Even worse, July's number was revised down to 104,000 from 162,000, and June's number was revised down to 172,000 from 188,000.
The big question on everyone's minds: will this dissuade the Federal Reserve from tapering its quantitative easing program later this month?
Some think so and they attribute today's stock market strength to that possibility.
However, JP Morgan's Michael Feroli disagrees.
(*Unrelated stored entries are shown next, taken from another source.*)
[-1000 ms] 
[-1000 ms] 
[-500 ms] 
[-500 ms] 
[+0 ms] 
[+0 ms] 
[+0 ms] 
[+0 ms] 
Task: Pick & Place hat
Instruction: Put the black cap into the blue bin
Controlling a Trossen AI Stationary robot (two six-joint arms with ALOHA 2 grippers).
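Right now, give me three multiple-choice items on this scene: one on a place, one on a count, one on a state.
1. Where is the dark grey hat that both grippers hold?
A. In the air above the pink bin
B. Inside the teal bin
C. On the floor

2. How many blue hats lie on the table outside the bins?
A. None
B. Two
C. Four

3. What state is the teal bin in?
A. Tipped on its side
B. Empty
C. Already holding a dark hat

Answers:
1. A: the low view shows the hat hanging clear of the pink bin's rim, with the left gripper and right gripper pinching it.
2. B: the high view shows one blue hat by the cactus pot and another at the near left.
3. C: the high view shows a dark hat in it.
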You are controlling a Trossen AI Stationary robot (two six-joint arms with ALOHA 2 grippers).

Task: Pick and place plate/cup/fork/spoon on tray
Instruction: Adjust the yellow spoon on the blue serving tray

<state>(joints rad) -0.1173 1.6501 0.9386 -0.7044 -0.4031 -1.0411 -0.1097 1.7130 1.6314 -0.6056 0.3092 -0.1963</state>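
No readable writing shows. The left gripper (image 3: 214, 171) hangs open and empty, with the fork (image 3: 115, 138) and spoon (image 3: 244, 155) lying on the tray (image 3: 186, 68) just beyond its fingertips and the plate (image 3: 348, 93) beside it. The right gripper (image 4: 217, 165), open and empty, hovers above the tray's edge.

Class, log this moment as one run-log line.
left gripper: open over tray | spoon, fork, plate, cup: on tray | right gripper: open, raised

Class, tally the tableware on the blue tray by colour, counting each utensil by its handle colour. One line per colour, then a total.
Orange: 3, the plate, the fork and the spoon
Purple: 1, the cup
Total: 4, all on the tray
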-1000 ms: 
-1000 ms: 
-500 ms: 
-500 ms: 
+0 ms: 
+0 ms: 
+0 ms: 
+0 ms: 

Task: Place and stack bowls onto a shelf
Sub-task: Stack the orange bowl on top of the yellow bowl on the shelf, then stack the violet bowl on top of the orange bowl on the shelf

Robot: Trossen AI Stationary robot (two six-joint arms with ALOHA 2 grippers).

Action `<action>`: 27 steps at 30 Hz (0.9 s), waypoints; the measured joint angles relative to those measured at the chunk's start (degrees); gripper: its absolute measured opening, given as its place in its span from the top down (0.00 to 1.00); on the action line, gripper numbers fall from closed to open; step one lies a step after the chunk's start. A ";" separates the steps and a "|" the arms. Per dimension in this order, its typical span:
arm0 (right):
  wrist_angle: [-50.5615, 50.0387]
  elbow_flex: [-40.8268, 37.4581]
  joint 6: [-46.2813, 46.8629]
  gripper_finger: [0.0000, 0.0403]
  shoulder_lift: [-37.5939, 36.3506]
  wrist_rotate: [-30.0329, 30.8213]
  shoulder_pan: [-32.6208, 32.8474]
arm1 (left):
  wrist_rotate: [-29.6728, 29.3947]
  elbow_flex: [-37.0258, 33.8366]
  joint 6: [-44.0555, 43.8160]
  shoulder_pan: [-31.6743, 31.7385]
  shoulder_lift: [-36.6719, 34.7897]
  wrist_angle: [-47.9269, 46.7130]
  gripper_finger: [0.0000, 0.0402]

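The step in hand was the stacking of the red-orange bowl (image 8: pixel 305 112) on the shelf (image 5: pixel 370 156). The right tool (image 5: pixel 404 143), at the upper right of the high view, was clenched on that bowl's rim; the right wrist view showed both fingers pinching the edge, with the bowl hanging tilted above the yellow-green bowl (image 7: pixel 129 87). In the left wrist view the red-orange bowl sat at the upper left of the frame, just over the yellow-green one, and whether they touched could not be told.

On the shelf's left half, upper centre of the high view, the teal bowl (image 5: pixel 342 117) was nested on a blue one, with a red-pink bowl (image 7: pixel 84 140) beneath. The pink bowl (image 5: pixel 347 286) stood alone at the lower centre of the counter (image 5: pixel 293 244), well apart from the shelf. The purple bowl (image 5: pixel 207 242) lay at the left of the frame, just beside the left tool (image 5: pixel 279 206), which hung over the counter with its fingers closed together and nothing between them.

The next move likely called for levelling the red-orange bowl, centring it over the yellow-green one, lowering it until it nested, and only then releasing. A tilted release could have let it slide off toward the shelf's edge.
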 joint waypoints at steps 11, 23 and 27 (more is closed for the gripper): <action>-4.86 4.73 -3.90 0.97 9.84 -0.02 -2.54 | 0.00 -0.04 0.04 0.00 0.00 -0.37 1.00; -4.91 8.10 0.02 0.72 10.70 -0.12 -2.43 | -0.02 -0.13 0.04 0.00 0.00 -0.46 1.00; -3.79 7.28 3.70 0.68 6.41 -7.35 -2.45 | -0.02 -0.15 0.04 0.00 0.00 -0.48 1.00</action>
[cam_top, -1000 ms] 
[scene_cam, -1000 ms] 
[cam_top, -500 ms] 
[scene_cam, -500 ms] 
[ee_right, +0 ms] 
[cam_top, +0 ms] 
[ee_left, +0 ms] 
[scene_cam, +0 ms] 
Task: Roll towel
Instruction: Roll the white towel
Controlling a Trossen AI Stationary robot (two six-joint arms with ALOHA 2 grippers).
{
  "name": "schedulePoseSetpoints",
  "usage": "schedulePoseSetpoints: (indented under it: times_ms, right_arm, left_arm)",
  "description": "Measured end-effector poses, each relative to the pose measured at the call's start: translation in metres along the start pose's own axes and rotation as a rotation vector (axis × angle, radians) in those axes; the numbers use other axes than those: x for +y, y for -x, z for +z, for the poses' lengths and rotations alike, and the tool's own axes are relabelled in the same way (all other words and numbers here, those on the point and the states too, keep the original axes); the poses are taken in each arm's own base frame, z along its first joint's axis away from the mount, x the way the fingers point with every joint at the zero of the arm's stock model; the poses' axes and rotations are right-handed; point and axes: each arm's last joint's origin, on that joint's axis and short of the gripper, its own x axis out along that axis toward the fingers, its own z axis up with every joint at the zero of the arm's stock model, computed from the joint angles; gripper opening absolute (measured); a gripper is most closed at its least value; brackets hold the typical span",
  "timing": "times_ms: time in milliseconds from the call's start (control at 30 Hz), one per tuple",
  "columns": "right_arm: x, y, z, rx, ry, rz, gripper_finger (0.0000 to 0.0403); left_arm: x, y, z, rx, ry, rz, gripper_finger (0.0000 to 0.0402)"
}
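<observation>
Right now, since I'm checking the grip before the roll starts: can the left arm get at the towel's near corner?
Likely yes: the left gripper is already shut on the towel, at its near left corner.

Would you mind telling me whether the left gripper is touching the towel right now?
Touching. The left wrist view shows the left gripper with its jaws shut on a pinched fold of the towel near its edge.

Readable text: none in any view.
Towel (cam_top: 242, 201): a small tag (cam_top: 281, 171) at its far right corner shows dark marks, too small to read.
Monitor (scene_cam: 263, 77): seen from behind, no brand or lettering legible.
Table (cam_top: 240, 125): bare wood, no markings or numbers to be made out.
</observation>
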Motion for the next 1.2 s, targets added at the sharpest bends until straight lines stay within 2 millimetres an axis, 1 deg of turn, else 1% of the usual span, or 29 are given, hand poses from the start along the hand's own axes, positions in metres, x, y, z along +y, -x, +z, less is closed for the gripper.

While he acknowledges that today's report wasn't great news, he argues that it is far from a gamechanger when it comes to
Regarding the Fed, we think today's number leaves them on track for a $15 billion taper at the September meeting, with a risk of a smaller, $10 billion move. One argument we have heard against tapering is the softness evident in the July jobs number, and to a lesser extent in August. It is statistical insanity to think that in any twelve-month period with job growth averaging 184,000 that each month's outcome should be less than 80,000 away from that average, and even crazier to call 169,000 a disappointment relative to that average. As far as the unemployment rate, we are now within shelling distance of the 7% "vicinity" figure that the Chairman has referenced -- analogous to baseball's vicinity rule -- as consistent with the end of asset purchases. It is true that today's move in the rate appears driven by declining participation, but Committee members may gradually be making their peace with a falling participation rate (cf Williams' comments earlier this week). Moreover, to the extent the doves have highlighted that the unemployment rate understates the degree of labor market slack, they usually do so with reference to the 6.5% threshold policy, not the 7% vicinity rule. To get even close to that plan, the Fed will need to begin tapering soon.
The Fed will hold its next Federal Open Market Committee (FOMC) meeting on September 17 and 18. Economists expect to hear about the taper at the conclusion.